Any opinions or advice welcomed 

Cheers guys!


----------



## dholdi (Oct 1, 2008)

I was going to suggest Beyrdynamic MMX 300.
I have a set and they are outstanding.
When I bought them they were in your budget price range.
Googling them now they have more than doubled in price.


----------



## AnthonyUK (Jul 25, 2018)

The best headset in that price range is the HyperX CloudII. 
There are often refurbs available on Amazon direct from the manufacturer.


----------



## LeeH (Jan 29, 2006)

Ignore....


----------



## Gas head (May 28, 2010)

AnthonyUK said:


> The best headset in that price range is the HyperX CloudII.
> There are often refurbs available on Amazon direct from the manufacturer.


+1 for the hyper x


----------



## 330CDT (Jun 14, 2015)

Thanks chaps, I'll check those Hypers out!

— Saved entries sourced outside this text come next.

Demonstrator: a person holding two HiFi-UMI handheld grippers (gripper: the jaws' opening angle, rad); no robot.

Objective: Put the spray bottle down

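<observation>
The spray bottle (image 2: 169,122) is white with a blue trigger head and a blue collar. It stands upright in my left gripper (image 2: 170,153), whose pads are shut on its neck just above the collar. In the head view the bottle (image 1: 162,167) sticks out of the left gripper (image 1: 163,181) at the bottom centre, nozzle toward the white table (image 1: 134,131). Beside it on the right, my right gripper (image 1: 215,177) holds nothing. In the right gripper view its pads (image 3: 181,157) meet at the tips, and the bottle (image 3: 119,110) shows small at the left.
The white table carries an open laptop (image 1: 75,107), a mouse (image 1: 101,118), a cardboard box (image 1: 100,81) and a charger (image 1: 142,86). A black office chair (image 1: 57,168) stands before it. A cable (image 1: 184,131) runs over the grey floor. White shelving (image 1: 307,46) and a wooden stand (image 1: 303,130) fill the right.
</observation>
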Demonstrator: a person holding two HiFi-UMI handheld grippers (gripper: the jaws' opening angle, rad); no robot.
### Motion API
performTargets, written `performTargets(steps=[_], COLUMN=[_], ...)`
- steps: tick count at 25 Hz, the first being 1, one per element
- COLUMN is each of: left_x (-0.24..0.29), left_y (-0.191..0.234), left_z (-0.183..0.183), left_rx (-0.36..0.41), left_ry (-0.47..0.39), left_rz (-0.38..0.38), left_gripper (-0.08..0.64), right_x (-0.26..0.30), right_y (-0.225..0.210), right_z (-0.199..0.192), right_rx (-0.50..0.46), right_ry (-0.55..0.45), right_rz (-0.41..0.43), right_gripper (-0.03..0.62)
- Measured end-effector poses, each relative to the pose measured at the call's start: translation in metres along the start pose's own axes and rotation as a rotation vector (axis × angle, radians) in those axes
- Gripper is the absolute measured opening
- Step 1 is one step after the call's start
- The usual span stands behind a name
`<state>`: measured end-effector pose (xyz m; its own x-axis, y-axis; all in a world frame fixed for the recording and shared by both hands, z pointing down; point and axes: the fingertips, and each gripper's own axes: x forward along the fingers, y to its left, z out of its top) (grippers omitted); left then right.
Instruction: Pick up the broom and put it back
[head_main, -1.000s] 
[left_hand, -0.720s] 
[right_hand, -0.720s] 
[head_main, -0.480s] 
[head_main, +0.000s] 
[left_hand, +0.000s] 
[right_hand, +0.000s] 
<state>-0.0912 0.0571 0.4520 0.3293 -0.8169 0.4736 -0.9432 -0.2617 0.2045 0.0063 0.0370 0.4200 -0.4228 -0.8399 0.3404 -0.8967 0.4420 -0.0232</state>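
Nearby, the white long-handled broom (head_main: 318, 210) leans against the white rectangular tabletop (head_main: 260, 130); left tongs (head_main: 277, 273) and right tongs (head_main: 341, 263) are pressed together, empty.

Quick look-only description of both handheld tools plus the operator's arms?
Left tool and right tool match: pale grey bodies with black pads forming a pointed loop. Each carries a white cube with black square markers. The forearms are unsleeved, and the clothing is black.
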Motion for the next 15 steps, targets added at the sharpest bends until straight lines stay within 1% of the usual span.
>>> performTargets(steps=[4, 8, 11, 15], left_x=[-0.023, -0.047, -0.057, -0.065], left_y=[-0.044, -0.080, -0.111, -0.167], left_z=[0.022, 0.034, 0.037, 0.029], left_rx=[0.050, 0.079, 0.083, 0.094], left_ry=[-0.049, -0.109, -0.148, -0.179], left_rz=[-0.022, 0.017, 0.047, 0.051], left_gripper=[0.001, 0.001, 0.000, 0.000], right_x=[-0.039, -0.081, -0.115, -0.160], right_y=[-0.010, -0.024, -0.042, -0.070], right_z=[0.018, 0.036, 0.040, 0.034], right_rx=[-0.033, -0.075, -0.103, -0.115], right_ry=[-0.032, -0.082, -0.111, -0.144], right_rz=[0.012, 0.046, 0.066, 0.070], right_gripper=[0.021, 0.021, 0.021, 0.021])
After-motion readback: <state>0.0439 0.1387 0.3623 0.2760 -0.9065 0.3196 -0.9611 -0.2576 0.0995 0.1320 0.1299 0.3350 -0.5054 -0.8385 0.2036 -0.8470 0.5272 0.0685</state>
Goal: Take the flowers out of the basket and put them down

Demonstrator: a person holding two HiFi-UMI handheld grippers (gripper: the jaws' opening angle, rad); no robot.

I can push the budget a bit but didn't want to go overboard as I might not have the time to play it very often. Cheers 

Sent from my SM-G950F using Tapatalk


----------



## AnthonyUK (Jul 25, 2018)

330CDT said:


> Thanks chaps, I'll check those Hypers out!
> 
> I can push the budget a bit but didn't want to go overboard as I might not have the time to play it very often. Cheers
> 
> Sent from my SM-G950F using Tapatalk


They are around £70ish and when available the refurbs are £55 which is amazing value TBH. They are easily of sufficient quality to use as audio headphones which is not something that can be said of some gaming headsets.
I believe they are the gaming side of audio technica.


----------



## 330CDT (Jun 14, 2015)

They do look very good indeed, impressive.

The only thing that is putting me off them is that you can't use the in-line volume adjustment controls when using the Xbox One?

They only plug into a USB which is for using with the PC?

The only way around is to purchase the headset adapter which is another £20 and a clunky looking thing... thoughts?

Cheers haha


----------



## AnthonyUK (Jul 25, 2018)

That would be the case for any headset though. Maybe try CEX for an adaptor.


----------



## Starbuck88 (Nov 12, 2013)

I don't have an Xbox, I have a PS4 and I use a headset for my business all day.

I have a HyperX Cloud II. I've been through countless headsets over the past 5 years and this has been the only one to last. So far it's been a little over a year with it and still going strong. 

I must put it on and off my head atleast 50 times a day and I use it on the PS4 for when playing with friends.

On the PS4 you can use it via the USB or just using the jack in the controller. I can't quite recall right now if you can adjust the volume on PS4 via controls but it's no biggy as it only takes a second to adjust on PS4 pop up menu anyway.

The USB part is actually the 7.1 surround sound card for use in games on the PC.


----------



## 330CDT (Jun 14, 2015)

Guys, thanks for all your suggestions

You have swayed me from turtle's and in the end I bought some HyperX Cloud Alpha's - which are basically the newer version of HyperX Cloud 2's.

They are in gold and have the inline controls, something I wanted really. Wired to the controller - to me, that's basically wireless haha! I tried them out and been using them all week and I'm well impressed. Also don't need to buy the adapter. 

Cost me £90, hope this helps someone else!


----------